Millsboro’s Burton-Blackstone-Carey Store added to the National Register of Historic Places
On Sept. 19, 2014, the Delaware Division of Historical and Cultural Affairs received notification from the National Park Service that the Burton-Blackstone-Carey Store in Millsboro has been officially listed in the National Register of Historic Places, the United States government’s official list of districts, sites, buildings, structures and objects deemed worthy of preservation.
Located at 103 S. State St., the two-story, rectangular frame-structure, built circa 1840 in the vernacular Greek-Revival style, is Millsboro’s oldest–known commercial building with intact historic fabric. Over its 170-year history, it has housed a wide variety of businesses including a dry-goods store, a drug store, a finance company and a paint store. It currently serves as a custom frame-shop operated by Beatrice Carey.
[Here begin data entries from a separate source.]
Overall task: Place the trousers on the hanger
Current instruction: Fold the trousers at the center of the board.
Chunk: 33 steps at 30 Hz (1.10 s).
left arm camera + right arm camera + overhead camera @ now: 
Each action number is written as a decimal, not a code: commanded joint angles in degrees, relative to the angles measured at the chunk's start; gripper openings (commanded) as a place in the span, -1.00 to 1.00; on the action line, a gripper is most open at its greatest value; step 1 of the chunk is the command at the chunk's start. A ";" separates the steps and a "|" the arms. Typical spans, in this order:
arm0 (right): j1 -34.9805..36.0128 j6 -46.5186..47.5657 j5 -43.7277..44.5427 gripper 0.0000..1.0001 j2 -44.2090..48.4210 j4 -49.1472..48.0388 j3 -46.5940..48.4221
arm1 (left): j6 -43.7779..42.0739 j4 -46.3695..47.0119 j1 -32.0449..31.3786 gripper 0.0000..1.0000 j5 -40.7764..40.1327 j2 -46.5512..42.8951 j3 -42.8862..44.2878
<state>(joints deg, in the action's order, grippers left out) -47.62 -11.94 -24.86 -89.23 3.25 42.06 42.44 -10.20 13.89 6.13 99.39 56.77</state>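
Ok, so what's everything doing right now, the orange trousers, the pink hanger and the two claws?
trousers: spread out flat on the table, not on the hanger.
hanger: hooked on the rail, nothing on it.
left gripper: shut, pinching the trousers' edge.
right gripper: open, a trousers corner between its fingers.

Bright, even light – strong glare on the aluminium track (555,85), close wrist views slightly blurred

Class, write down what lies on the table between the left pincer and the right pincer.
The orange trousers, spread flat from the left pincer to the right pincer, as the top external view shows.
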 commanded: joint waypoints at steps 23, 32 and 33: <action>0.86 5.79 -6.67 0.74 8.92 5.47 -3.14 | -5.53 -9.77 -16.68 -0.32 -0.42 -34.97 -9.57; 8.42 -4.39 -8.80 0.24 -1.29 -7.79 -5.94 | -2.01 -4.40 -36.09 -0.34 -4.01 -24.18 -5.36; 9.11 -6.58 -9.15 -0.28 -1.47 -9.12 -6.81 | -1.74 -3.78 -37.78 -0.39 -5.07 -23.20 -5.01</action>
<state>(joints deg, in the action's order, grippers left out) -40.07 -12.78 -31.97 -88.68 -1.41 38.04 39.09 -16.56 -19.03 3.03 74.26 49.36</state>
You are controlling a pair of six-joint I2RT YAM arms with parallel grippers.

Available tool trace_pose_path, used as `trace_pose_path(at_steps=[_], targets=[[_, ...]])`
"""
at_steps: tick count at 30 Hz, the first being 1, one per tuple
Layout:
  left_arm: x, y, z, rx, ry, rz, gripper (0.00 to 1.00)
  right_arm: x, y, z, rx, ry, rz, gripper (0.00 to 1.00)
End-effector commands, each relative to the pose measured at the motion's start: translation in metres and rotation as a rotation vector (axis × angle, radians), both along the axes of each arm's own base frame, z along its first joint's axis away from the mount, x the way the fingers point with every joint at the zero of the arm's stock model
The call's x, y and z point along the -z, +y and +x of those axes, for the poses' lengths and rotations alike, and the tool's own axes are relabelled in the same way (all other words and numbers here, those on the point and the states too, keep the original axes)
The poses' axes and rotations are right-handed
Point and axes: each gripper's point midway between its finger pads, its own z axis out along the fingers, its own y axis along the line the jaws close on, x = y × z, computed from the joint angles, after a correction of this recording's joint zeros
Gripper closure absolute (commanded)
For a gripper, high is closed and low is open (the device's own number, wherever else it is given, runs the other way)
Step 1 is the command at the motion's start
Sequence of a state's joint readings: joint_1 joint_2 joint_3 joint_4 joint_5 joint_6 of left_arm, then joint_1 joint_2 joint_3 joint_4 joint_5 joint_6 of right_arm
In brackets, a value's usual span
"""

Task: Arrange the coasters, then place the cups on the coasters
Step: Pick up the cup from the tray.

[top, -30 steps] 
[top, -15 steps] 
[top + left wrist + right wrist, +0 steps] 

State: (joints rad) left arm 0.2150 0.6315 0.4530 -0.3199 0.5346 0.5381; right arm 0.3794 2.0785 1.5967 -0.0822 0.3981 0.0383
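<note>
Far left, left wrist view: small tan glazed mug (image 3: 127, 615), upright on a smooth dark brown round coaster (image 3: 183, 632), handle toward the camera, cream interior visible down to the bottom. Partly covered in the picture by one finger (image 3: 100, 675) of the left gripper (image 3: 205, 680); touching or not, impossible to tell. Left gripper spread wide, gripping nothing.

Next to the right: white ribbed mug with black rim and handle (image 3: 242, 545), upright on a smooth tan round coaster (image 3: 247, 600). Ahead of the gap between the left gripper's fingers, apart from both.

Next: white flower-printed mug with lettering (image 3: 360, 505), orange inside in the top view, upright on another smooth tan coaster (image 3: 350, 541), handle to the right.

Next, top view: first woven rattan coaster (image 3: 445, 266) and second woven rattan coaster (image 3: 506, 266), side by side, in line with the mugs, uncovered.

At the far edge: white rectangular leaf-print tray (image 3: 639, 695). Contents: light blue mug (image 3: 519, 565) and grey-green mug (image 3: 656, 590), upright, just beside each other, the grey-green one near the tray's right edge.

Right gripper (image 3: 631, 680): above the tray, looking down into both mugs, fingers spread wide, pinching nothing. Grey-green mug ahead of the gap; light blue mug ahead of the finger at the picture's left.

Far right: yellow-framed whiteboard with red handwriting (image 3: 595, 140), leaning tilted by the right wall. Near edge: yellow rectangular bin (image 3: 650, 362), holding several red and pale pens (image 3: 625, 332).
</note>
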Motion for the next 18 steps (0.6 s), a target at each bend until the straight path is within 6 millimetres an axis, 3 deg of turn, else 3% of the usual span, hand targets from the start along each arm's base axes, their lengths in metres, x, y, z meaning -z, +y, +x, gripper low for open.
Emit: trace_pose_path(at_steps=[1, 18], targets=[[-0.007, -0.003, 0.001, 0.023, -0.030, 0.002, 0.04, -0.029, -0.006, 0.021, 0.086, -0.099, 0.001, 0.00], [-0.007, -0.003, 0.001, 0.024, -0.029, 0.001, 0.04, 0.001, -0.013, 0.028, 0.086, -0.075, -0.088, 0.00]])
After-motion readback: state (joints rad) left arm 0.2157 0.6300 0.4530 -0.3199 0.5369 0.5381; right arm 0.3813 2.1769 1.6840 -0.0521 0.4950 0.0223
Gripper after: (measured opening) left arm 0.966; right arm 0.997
The structure features an unusual hooded corner-entrance, original rectangular-bay display windows with decorative lambs-tongue and chamfered wooden trim on the cross pieces of the shop windows and original two-light double-door entrance with paneled bases and a molded header surmounted by a two-light transom. Other noteworthy architectural features include its original clapboards located beneath the recently added metal sheathing, a 19th century board-and-batten door with iron strap hinges, wide pine floor-boards located on the second floor and original mortise-and-tenon roof rafters.
During the mid-1800s, the building was owned by Benjamin Burton, the town’s wealthiest resident and the largest-known slave owner in Delaware. Burton is noted for accompanying Delaware Congressman George Fisher to Washington, D.C. in 1861 for a meeting with President Abraham Lincoln in which they discussed plans for the compensated emancipation of the state’s slaves.
Originally situated at the corner of State and Main streets, the Burton-Blackstone-Carey Store was moved approximately 50 feet down State Street in 1918 to accommodate the construction of a masonry bank for the Delaware Trust Company. The repositioned building, owned by Maud and Earnest Blackstone, served as Millsboro’s local drug store for decades. Between 1918 and 1929, the Blackstones added a one-story lean-to addition and established an ice cream parlor in the back room. Ernest Blackstone later entered public service and was sworn in as Delaware’s state treasurer on Dec. 26, 1936.